Alan Moore Backs Leaker Bradley Manning

Alan Moore has the imprisoned WikiLeaks collaborator’s back, saying in a statement:

With any legitimate trial of whistleblower Bradley Manning still being at an unspecified date in the future, it would seem that what is presently on trial here is Western culture itself. When the persecution of an individual who has exposed an evil is pursued so ruthlessly and yet the evil itself is studiedly ignored, all of us know that there is something very wrong with the way that our society is conducting itself. And if we do not protest in the strongest terms about what is being done in our name, then we become complicit.
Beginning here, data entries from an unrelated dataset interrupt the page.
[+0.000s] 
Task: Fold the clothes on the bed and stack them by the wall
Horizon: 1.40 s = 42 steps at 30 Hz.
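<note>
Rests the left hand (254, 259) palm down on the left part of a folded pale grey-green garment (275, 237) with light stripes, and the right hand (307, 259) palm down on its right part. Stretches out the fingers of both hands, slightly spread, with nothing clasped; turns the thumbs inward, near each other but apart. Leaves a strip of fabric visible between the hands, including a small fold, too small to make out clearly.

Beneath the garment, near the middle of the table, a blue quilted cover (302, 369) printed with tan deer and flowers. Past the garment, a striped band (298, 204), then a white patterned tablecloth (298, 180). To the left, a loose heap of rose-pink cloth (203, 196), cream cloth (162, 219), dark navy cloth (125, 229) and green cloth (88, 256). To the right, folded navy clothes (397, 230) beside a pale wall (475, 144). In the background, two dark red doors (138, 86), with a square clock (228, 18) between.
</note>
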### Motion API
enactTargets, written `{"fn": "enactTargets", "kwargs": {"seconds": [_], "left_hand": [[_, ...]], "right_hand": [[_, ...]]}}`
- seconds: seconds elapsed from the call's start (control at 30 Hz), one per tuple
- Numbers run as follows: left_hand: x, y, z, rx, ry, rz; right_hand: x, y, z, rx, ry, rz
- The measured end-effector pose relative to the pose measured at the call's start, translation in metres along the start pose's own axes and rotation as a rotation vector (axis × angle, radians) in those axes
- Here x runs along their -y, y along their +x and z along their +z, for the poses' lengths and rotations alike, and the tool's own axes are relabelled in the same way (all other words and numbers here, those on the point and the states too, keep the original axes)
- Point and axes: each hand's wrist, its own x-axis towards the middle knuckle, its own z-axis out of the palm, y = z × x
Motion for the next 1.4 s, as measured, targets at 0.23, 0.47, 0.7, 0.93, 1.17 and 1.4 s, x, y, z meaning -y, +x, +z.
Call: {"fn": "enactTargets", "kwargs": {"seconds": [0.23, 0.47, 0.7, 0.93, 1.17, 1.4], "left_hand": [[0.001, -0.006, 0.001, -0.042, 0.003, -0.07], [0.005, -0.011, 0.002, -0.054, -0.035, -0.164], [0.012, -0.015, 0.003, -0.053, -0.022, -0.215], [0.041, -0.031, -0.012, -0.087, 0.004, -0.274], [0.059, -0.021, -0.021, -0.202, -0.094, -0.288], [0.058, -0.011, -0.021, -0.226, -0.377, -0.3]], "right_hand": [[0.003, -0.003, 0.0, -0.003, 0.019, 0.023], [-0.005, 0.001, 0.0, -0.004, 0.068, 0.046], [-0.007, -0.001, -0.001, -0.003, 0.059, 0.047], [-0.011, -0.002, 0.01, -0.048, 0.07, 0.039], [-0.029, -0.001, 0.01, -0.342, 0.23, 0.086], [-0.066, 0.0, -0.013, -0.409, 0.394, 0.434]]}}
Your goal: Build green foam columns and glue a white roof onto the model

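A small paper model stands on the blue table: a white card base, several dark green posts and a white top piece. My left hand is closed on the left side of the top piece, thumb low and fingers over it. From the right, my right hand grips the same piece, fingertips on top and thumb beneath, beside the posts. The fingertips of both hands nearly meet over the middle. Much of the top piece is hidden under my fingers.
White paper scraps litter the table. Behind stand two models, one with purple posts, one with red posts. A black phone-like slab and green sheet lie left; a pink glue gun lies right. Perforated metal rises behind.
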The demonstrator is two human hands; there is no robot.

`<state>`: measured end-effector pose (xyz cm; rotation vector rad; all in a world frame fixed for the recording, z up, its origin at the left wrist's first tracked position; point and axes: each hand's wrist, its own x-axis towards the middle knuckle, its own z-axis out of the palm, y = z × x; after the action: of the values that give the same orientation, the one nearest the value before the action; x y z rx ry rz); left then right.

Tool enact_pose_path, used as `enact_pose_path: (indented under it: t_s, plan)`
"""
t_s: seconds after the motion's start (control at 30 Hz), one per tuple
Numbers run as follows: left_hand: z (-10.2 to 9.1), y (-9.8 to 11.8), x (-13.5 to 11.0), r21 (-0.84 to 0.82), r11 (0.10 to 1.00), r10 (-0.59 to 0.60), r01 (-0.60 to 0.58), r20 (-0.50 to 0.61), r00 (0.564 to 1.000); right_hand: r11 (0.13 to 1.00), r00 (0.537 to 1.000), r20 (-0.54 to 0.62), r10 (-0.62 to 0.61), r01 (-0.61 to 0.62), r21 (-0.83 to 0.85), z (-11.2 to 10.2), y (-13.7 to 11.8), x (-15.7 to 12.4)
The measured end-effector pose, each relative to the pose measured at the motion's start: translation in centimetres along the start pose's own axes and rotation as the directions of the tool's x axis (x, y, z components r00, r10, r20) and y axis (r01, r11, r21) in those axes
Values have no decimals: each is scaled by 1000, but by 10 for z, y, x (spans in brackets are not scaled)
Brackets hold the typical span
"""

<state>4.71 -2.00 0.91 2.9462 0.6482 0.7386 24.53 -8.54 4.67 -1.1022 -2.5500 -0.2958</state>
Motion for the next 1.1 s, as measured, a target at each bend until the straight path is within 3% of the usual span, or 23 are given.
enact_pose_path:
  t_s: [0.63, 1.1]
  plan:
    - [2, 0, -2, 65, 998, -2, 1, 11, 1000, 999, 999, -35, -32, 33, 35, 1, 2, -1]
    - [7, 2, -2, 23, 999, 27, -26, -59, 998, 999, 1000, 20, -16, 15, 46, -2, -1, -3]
There is no third option. Bradley Manning and others like him everywhere are vital to our continued moral health and well-being as a people, and unless we offer them our full support in their often dire and isolated circumstances, it is we, as a people, who will end up the losers.

This isn’t particularly surprising. Alan Moore is not, shall we say, particularly inclined to place his faith in institutions*, so this sort of suspicion seems fairly natural. I agree with Yglesias that Manning shouldn’t be in solitary confinement, and I do wonder if the clock is ticking on his constitutional guarantee of a speedy trial. But I’m not particularly sympathetic to the idea that trying Manning and sending him to jail for a long time is unjust or a way of distracting ourselves from the rot of Western culture. Some good things, among them the Arab Spring, may have their roots in material Manning disclosed, but it remains to be seen what the full impact of those leaks will — or won’t — be. Unlike Moore, I’m comfortable with many, though by no means all of the ground rules and conventions that make up our society, so I don’t really think we should determine Manning’s treatment by the justice of the end results of his actions.

*Proposition for debate: Alan Moore is the inverse of Frank Miller.